No Death Penalty for Dzhokhar Tsarnaev


The death penalty nicely dresses up some of our most wicked sins and faults and parades them around as justice.

By Kyle Magin

Applying the death penalty in the case of convicted 2013 Boston Marathon bomber Dzhokhar Tsarnaev only really serves that wickedness while potentially breeding future wickedness. It serves no higher purpose.

Capital punishment mainly satisfies our ego—vanity’s co-conspirator. It shows that our society stands with the victim or victims of a given crime in the royal sense of the word by delivering the harshest possible punishment. It doesn’t deter those crimes—statistics show death penalty states frequently have higher murder rates than non-death penalty states—but, it says that we take them seriously in an emphatic way.

It indulges our lust for vengeance. At a great cost to us—Department of Justice statistics find defending a federal death penalty case costs $218,000-plus dollars, prosecuting one costs more than $365,000—we (there’s that royal we again) are able to slake our thirst for revenge over a crime that didn’t directly harm almost all of us.

For victims, those who wish for application of the death penalty get to discover if an eye for an eye helps soothe some of the pain of losing a limb or a loved one, or helps them close the book on a painful chapter of their life. We’ve decided that potential for an unknowable amount of satisfaction is worth the $620,000-plus in taxpayer funds that a federal death penalty trial can cost. In total, death penalty cases from arraignment to execution can cost $3 million, or more than three times what a life in prison costs taxpayers.

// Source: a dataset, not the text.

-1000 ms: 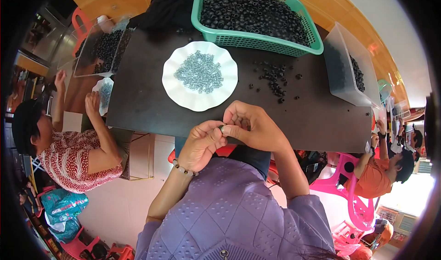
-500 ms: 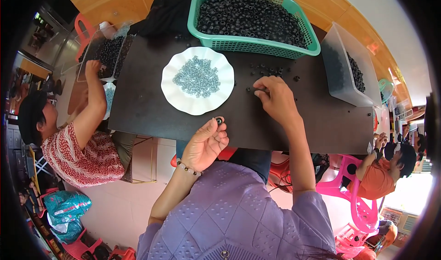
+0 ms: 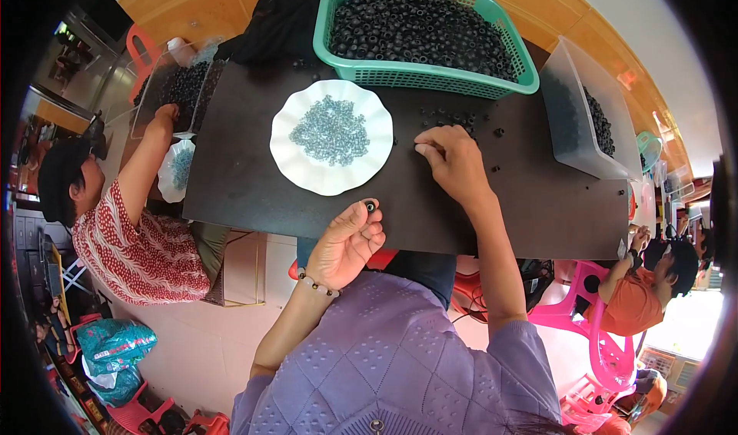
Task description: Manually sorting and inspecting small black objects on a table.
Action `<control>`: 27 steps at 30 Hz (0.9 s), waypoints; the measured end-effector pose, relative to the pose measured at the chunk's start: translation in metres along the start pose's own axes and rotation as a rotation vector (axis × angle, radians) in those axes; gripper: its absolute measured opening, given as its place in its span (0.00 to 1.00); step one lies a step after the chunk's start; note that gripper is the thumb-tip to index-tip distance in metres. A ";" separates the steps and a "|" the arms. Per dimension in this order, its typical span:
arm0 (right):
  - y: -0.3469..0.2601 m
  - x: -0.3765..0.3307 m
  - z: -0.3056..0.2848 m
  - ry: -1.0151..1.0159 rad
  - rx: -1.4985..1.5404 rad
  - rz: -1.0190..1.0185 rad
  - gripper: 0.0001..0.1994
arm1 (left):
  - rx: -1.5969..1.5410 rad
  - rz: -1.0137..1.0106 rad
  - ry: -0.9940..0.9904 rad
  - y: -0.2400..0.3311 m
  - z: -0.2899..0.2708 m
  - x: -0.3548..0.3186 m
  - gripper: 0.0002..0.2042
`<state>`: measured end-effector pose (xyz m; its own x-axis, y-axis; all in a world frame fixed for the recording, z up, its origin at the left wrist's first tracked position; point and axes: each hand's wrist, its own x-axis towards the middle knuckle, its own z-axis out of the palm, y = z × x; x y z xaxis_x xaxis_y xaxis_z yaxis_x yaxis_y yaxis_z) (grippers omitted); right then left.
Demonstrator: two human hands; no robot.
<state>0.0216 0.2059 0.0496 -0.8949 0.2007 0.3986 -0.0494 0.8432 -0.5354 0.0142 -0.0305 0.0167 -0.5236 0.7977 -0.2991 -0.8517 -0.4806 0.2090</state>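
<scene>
A hollow black bead [image 3: 370,206] sits at the fingertips of the left hand [image 3: 347,241], pinched between thumb and index finger just past the table's near edge, the other fingers loosely curled. Its round hole faces up toward the head camera, so its axis runs roughly along the line of sight; foreshortening hides its length. A beaded bracelet [image 3: 317,284] circles the left wrist.

The right hand [image 3: 460,164] is low over the dark table [image 3: 246,158], thumb and index tips brought close together; whether anything lies between them I cannot tell. Loose black beads [image 3: 455,118] are scattered just beyond it. To its left is a white scalloped plate [image 3: 330,183] with a heap of clear bluish beads [image 3: 332,132].

Farther back, a green basket [image 3: 430,84] is filled with black beads; a translucent bin [image 3: 569,139] stands to its right. At left, a co-worker [image 3: 142,243] in a red-and-white patterned top reaches into another bin.
</scene>
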 end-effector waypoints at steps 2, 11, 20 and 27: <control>-0.013 -0.005 -0.010 -0.003 0.189 0.129 0.04 | 0.017 0.002 -0.001 -0.002 0.000 0.000 0.10; -0.058 -0.056 -0.021 -0.049 0.944 0.278 0.07 | 0.082 -0.057 -0.065 -0.010 0.014 -0.003 0.11; -0.066 -0.061 -0.021 -0.027 0.860 0.248 0.05 | 0.133 -0.077 -0.093 -0.010 0.016 0.004 0.11; -0.064 -0.057 -0.023 -0.015 0.713 0.193 0.05 | 0.118 -0.087 -0.084 -0.010 0.011 0.011 0.11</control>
<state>0.0862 0.1514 0.0781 -0.9227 0.3013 0.2406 -0.1617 0.2639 -0.9509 0.0178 -0.0128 0.0220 -0.4403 0.8643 -0.2430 -0.8824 -0.3665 0.2951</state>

“Our government is potent, the omnipresent teacher,” said former Supreme Court Justice Louis Brandeis in a decision regarding wiretapping. “For good or for ill, it teaches the whole people by its example.”

Timothy McVeigh used that quote before he was sentenced to death for the 1995 Oklahoma City bombing. It’s an admittedly terrible place to source a quote in opposition to the death penalty, but it’s true for this context. If our government deems it necessary to kill Tsarnaev, what sort of message are we sending? We’ll throw massive resources around for years in an effort to martyrize you and your act instead of letting you fade into the relative obscurity of a life behind bars. We’ll do this because justice demands your death, vengeance demands your death, consequences like cost or our nation’s failure in the pursuit of goals like mercy and rehabilitation be damned, consequences like your being made a hero to hundreds or thousands of wannabes be damned. We’ll do this because it is our way to answer violence with violence.

Here’s what putting Tsarnaev to death won’t do:

It won’t extricate our nation from a bunch of company we’d rather not keep. Russia, China, Iran, Iraq, Afghanistan and other bastions of freedom and forward-thought also perform executions. All of us—the royal we isn’t so comfortable with this group—continue to pursue capital punishment even though nearly every other civilized country in the world rejects it.

It won’t make us safer. In the 1940s, when U.S. governors started refusing to sign death warrants, they cited concerns over the fact that the penalty offered no more safety to the community at large than life in prison. It did add cost (California estimates death row inmates cost three times as much annually as those serving life in prison), it did add the potential for the loss of an innocent convict’s life (admittedly not a problem in Tsarnaev’s case), and it added a moral dilemma that some administrators deemed too great to justify continuing the practice. If anything, killing Tsarnaev puts a great-looking face on Jihadi recruitment poster and websites worldwide. It makes a fuss over him and, to many, validates his beliefs because he died for them. Hate groups and religious extremists fish a pretty fucked-up recruitment pond filled with uneducated, uncared for young men with nowhere to go and nothing to do. Killing Tsarnaev is like handing them funding for the next decade.

The death penalty won’t make us any better in this case. It will respond to senseless cruelty with senseless cruelty. It will cost us gobs of money. It will push aside mercy and forgiveness in the service of vengeance.

It will pants us, exposing us as a backwards society no more evolved than the gutter ideals Tsarnaev rigged his bomb in the service of.